> **PROBLEM TO WORK ON**
When the line containing "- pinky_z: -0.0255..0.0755" appears in the entries below, begin printing there and stop after the line containing "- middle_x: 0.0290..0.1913"; print each of those lines exactly and no other line.

(Extracted records)
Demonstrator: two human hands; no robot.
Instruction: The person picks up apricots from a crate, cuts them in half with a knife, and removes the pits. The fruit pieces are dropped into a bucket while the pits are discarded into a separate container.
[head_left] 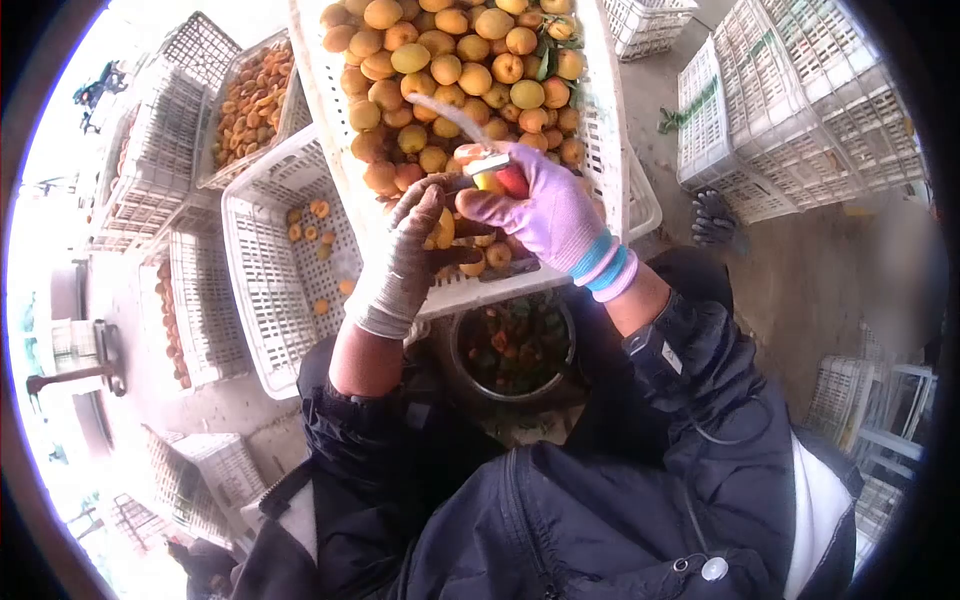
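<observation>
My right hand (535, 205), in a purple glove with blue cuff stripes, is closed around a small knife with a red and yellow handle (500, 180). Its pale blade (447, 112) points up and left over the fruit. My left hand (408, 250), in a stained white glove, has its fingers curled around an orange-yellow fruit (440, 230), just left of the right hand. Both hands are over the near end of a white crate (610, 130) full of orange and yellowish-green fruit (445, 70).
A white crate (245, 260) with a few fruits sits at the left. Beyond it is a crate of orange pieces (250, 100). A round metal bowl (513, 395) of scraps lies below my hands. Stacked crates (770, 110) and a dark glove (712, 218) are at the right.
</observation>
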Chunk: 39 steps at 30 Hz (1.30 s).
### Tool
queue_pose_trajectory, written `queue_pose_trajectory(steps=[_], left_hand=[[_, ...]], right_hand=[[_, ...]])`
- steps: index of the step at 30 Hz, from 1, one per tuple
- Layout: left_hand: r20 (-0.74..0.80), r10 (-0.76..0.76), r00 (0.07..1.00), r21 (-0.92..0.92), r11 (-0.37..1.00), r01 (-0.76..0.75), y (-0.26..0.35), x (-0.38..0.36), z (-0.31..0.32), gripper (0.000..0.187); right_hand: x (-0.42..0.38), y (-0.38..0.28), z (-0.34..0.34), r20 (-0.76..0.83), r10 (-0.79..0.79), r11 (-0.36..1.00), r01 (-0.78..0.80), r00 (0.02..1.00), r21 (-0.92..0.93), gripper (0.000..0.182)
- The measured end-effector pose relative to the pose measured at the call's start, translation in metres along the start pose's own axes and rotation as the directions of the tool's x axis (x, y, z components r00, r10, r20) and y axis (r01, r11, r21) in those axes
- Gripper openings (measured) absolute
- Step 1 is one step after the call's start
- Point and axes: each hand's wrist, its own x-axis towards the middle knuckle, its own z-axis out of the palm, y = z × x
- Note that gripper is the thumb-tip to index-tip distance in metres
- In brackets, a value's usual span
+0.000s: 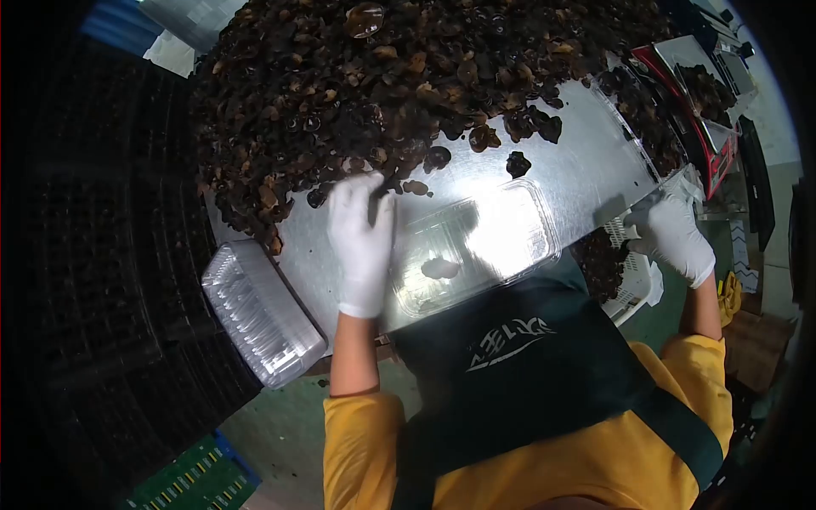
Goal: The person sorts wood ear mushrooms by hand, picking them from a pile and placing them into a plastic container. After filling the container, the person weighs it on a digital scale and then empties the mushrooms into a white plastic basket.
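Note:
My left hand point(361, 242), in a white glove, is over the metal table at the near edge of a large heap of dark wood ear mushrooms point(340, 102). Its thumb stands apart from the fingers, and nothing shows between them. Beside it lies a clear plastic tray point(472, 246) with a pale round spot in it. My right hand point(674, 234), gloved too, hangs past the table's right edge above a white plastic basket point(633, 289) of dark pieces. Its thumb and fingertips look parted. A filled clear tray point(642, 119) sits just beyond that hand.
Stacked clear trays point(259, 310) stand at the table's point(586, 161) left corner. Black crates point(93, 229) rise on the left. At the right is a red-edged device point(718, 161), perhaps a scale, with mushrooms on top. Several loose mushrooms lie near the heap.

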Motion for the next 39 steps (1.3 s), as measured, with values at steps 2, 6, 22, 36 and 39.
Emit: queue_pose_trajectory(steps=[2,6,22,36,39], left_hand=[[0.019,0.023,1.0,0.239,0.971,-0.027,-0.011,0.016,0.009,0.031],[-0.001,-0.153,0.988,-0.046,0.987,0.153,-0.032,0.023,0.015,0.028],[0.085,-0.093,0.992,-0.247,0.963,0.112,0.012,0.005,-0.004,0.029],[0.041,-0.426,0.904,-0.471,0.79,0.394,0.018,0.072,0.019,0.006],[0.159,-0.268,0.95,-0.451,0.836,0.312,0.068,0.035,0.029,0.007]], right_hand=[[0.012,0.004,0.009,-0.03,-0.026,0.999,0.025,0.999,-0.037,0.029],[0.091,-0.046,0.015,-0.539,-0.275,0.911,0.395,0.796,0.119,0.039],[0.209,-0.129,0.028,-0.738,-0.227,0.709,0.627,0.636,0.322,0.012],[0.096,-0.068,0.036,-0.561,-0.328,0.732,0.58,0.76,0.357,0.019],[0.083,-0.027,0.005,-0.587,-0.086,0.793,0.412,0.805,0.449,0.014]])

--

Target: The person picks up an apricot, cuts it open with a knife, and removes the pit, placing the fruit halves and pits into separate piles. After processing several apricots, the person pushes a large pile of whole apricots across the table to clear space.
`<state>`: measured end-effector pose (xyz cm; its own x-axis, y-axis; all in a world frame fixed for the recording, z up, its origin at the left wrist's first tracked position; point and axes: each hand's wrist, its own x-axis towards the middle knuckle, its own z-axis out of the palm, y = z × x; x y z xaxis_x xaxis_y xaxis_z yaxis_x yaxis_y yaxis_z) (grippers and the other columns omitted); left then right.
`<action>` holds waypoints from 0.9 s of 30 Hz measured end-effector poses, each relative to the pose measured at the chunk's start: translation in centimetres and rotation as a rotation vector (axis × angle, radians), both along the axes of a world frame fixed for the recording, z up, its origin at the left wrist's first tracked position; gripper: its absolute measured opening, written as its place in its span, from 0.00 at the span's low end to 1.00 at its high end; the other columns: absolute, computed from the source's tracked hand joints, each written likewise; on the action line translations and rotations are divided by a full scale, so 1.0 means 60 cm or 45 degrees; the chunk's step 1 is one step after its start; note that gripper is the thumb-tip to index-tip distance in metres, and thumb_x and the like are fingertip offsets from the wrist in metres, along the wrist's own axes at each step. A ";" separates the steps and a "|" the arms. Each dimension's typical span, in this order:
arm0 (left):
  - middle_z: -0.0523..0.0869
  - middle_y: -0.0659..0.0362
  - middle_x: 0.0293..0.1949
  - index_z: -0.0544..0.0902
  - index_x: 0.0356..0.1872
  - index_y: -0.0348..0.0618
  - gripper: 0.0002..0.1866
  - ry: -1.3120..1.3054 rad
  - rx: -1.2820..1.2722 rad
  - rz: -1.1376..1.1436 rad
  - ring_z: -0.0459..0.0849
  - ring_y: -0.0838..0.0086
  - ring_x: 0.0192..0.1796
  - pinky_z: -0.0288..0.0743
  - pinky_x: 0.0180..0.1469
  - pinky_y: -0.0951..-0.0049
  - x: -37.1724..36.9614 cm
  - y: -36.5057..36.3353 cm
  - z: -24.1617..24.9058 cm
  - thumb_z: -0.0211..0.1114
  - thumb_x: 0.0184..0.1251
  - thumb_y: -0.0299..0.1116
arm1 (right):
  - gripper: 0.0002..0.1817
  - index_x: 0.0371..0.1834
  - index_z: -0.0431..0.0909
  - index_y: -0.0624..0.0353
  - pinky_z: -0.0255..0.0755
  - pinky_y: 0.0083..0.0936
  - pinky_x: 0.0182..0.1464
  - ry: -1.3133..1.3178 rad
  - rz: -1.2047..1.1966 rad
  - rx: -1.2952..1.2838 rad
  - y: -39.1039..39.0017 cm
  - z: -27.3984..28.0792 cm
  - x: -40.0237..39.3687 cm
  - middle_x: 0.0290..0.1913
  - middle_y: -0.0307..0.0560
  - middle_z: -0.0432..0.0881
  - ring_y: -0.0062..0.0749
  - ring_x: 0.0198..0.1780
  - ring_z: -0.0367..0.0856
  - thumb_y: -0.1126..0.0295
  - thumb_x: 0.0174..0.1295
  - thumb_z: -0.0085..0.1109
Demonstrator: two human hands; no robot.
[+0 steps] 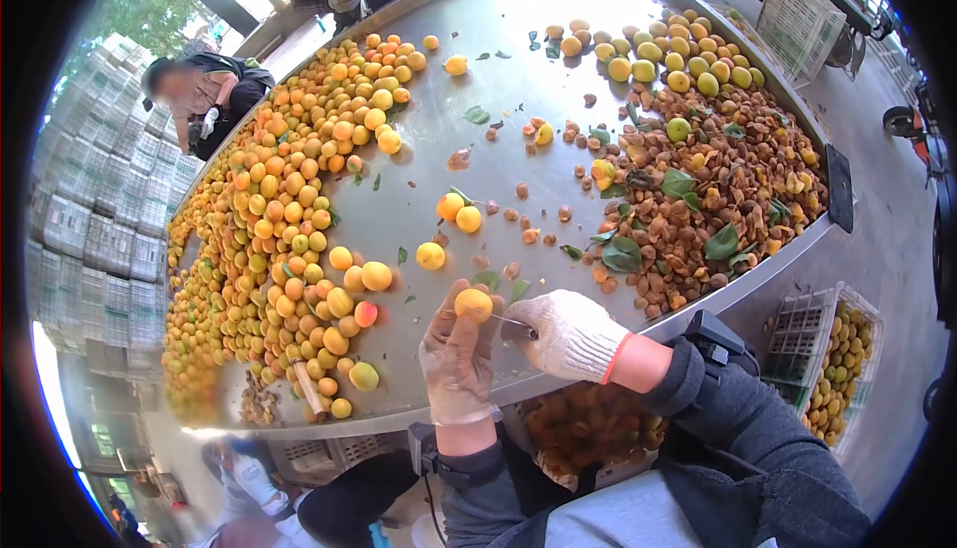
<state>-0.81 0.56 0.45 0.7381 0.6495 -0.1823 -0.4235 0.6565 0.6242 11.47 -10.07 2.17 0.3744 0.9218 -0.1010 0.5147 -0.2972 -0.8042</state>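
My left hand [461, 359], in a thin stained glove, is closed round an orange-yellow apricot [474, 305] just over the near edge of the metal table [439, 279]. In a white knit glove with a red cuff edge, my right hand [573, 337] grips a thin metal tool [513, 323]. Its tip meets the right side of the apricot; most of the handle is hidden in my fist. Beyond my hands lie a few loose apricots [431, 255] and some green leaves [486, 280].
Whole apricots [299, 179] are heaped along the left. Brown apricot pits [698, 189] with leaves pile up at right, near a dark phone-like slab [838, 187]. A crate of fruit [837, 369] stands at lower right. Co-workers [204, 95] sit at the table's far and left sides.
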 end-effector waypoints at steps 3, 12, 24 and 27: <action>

> **ANSWER TO THIS EXERCISE**
  - pinky_z: -0.0255..0.0755
  - pinky_y: 0.0083..0.0936
  - pinky_x: 0.0182..0.1464
  - ry: -1.3133..1.3178 rad
  - rz: -1.2047..1.1966 rad
  - rx: -1.2952..1.2838 rad
  - y: -39.1039..39.0017 cm
  - z: -27.3984..28.0792 cm
  - x: -40.0237..39.3687 cm
  - middle_x: 0.0290..0.1913

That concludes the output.